Under the same test conditions, the spalling rate of the asphalt film on the basalt aggregate surface was low, and damage occurred mainly at the edges and corners. The experimental results show that chemical bond adsorption exists between the basalt aggregate and bitumen at the contact interface. However, due to significant changes in the curvature at the edges and corners, mechanical adhesion of the asphalt decreased; therefore, the damage and peeling of the asphalt film mainly occurred at the edges and corners in the water boiling test, and the correlation between the angularity of the basalt aggregate and the stripping rate was higher than that between the roughness and the stripping rate.

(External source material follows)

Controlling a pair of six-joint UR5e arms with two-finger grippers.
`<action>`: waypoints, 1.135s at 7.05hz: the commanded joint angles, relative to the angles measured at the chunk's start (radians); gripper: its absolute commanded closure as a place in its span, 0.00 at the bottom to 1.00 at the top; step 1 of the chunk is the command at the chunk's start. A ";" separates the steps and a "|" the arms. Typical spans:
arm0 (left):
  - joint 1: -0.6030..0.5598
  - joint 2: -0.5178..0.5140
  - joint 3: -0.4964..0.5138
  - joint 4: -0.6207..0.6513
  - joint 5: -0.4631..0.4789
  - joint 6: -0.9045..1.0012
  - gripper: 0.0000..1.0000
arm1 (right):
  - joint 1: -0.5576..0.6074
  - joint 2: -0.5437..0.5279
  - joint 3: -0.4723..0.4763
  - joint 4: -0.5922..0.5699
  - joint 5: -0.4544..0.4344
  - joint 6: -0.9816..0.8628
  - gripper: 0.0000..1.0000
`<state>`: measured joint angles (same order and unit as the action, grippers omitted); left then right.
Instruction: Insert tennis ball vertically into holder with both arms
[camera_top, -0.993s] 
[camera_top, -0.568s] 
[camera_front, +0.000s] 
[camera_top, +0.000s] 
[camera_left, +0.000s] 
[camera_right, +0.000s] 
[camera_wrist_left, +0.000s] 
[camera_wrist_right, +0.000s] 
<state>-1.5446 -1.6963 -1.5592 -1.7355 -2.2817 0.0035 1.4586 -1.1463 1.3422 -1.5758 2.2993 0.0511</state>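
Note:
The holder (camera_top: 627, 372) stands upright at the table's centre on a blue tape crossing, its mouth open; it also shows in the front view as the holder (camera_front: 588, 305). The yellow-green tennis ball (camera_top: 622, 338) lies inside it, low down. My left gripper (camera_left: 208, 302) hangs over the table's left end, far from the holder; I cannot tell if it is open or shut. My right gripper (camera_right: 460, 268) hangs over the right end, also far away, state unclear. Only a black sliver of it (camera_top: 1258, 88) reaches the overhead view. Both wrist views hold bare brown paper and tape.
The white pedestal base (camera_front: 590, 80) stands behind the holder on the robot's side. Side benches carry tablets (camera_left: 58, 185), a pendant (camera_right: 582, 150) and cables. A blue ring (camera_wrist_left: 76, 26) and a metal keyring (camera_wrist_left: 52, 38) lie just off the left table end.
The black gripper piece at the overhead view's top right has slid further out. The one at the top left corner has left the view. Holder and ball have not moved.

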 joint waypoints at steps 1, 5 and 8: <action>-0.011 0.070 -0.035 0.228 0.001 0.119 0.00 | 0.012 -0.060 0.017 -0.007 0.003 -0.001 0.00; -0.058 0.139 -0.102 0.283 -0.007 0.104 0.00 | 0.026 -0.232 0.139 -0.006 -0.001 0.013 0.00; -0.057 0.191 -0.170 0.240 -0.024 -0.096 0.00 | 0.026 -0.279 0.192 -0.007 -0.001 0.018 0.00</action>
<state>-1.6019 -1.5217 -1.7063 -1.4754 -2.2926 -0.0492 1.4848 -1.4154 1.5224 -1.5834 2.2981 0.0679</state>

The chemical bond between the limestone aggregate and the asphalt was not easily broken in a water environment. Therefore, the adhesion between the two road materials was due to chemical adsorption, and the physical adsorption rate was relatively small. The correlation between the JRC3D and the adhesion level was low.

4. Conclusions

In this study, we proposed a quantitative method to evaluate the 3D morphology of aggregate surface to investigate the influence of the chemical composition of asphalt and the 3D morphology of the aggregate on contact surface adhesion. The following results were obtained:(1)The S can describe the compactness of the aggregate shape, the SF can describe the needle-flake properties of the aggregate, the E can evaluate the sharp edges and corners of the aggregate, the maximum surface curvature can be used to identify the local angular features of the particles, the JRC2D can be used to analyze the anisotropic characteristics of the surface profile of aggregate, and the JRC3D is suitable for evaluating the roughness of the aggregate surface texture at the mesoscopic level.(2)The adhesion between the aggregates and asphalt on the contact surface includes chemical adsorption and physical adsorption. Chemical adsorption is relatively strong, and desorption does not occur readily, whereas physical adsorption is relatively weak, and desorption occurs readily. The strength of physical adsorption is determined by the charge properties on the surface of the raw material and the 3D morphological characteristics of the aggregate particles.(3)For good adhesion between asphalt and aggregate, alkaline limestone aggregate should be used with asphalt with high resin and asphaltene contents. Weakly alkaline basalt aggregate should be used with asphalt with high resin content, and the use of highly angular mineral aggregates should be avoided. Acid aggregates should have a compact shape, relatively few edges, and a rough surface, and the physical adsorption between the aggregate and asphalt can be enhanced by improving the mechanical adhesion between the aggregate and asphalt on the contact surface.(4)Under the experimental conditions of this study, the level of adhesion between the aggregate and asphalt is relatively high when the SF of the granite aggregate is in the range of 0.80 ≤ SF ≤ 0.90 and 1.10 ≤ SF ≤ 1.20, the E is in the range of 0.79 ≤ E ≤ 0.88, and the JRC3D ≥ 14.0.

Data Availability

The data used to support the findings of this study are available from the first author upon request.

Conflicts of Interest

The authors declare that they have no conflicts of interest.

Acknowledgments

The research was funded by the National Natural Science Fund (51708267).